BEGIN

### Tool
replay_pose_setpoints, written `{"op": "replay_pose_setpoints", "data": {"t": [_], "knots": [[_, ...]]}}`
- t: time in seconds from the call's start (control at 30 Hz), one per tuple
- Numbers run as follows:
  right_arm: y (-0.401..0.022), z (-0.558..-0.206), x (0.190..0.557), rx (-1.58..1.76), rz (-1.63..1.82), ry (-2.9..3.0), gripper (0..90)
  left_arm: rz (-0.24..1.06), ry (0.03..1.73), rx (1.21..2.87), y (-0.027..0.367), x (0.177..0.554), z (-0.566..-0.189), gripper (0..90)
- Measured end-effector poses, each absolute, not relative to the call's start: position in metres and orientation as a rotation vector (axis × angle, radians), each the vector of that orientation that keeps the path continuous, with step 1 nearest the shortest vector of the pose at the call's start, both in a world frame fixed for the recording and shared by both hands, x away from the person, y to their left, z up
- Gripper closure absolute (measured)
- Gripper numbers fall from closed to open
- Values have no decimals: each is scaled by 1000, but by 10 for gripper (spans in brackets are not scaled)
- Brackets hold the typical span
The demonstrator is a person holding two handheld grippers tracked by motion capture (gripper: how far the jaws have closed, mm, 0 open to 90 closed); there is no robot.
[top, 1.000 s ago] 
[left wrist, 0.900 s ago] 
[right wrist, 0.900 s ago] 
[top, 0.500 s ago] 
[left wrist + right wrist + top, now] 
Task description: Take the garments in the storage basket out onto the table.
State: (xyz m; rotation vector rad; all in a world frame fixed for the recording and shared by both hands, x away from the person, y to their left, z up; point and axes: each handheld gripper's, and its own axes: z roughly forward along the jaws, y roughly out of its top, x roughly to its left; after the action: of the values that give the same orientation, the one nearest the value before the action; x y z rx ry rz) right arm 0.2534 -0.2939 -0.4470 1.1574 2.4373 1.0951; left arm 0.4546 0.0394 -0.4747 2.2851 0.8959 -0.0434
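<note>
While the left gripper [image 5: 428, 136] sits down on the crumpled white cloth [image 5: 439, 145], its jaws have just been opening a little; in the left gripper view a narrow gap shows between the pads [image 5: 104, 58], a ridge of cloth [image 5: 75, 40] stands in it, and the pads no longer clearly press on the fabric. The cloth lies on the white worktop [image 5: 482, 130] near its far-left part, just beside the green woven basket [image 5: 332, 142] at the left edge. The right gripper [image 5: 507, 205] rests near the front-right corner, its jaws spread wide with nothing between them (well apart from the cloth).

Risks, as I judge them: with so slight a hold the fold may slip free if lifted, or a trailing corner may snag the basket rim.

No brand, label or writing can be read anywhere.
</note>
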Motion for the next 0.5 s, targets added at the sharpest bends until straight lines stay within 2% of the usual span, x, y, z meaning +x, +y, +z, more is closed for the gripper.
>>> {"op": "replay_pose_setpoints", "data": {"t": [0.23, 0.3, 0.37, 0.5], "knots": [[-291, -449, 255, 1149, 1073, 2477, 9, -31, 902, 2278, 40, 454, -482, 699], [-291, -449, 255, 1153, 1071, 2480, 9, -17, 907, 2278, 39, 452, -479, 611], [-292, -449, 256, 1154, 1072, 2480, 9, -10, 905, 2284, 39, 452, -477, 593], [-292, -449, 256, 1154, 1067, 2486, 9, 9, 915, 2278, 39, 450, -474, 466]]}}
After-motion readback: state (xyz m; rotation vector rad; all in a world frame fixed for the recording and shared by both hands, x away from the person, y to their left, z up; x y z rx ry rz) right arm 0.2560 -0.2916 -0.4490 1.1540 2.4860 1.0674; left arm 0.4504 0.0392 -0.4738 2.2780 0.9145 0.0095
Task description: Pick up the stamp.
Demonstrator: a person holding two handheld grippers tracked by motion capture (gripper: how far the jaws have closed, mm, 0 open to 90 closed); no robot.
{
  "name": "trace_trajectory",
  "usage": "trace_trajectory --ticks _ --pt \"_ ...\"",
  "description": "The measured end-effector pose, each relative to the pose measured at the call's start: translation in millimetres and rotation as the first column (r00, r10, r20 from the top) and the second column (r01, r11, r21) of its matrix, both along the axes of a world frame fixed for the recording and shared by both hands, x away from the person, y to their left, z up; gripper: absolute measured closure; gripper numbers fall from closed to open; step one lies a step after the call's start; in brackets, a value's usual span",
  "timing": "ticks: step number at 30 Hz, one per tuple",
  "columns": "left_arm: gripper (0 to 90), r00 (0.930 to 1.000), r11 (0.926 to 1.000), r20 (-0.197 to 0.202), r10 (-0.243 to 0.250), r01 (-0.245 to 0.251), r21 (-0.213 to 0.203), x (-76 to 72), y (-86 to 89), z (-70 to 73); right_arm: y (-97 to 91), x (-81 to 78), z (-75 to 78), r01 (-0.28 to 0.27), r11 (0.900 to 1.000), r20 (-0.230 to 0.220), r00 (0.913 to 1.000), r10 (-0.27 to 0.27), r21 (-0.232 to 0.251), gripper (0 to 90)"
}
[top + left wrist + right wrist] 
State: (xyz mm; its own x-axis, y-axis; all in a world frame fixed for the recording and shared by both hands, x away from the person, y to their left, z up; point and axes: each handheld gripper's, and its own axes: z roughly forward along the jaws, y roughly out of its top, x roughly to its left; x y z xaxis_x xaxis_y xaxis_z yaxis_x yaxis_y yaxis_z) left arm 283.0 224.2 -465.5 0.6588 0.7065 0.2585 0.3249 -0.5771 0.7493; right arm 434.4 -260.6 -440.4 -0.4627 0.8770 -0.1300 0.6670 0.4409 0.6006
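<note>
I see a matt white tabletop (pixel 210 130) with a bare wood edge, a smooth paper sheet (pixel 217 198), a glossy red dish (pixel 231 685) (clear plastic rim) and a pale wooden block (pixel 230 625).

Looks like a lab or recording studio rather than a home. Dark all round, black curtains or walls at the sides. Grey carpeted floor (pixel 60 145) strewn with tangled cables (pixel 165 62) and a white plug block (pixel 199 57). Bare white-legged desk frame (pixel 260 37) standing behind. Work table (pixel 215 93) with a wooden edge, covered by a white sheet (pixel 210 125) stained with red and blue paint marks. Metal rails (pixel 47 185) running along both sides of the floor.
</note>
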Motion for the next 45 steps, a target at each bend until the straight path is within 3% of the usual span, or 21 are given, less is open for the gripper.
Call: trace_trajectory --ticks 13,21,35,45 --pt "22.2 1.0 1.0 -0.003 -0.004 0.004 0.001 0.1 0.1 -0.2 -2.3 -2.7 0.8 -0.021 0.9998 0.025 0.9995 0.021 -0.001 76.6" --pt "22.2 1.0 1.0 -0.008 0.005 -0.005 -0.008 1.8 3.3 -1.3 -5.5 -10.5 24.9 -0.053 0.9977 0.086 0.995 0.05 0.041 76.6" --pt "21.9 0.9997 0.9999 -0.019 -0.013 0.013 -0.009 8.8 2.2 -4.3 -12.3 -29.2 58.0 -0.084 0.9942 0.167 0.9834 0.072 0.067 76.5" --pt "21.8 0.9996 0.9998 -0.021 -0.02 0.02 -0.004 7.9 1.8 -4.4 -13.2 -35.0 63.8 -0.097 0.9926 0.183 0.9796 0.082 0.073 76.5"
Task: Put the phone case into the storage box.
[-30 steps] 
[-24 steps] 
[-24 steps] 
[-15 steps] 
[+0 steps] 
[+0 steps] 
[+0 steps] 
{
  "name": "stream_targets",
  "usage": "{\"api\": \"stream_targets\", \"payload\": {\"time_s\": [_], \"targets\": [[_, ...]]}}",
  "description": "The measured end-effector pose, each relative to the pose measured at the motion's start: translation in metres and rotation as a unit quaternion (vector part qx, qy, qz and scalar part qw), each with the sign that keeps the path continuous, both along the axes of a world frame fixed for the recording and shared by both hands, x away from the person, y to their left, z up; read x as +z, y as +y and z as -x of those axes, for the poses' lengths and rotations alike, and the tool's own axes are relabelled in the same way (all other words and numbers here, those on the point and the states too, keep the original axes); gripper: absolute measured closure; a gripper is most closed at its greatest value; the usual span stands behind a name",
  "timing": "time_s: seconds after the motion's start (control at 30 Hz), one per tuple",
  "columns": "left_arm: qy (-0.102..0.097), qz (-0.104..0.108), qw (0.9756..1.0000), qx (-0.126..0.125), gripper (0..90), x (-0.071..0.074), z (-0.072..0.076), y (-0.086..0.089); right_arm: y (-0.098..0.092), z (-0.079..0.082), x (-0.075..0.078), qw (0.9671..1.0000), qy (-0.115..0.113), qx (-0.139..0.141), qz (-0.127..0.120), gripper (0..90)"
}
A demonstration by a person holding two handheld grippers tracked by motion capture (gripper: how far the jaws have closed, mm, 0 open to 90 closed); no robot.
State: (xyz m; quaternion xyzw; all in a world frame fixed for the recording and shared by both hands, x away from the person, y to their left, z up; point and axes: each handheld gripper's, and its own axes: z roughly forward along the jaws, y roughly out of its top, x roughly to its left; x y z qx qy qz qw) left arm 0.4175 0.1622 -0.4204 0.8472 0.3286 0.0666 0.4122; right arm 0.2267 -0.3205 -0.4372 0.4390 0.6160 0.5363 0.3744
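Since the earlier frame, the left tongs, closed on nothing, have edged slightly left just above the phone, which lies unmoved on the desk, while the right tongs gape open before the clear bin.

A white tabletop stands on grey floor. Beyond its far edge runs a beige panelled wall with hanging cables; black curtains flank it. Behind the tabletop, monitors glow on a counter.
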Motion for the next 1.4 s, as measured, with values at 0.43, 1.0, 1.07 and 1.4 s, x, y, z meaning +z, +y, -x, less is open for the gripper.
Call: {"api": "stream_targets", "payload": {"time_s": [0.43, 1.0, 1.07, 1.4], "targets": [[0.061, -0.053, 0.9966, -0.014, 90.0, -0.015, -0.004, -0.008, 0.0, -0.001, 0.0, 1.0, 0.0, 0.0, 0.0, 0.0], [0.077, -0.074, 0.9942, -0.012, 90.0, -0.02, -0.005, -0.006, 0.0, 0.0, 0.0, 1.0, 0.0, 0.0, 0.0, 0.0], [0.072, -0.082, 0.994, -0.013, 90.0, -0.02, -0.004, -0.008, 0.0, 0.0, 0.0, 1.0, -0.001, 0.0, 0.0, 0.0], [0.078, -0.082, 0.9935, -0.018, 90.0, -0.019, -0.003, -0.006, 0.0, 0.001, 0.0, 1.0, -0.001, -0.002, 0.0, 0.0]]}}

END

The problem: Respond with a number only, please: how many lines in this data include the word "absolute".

Answer for this exercise: 4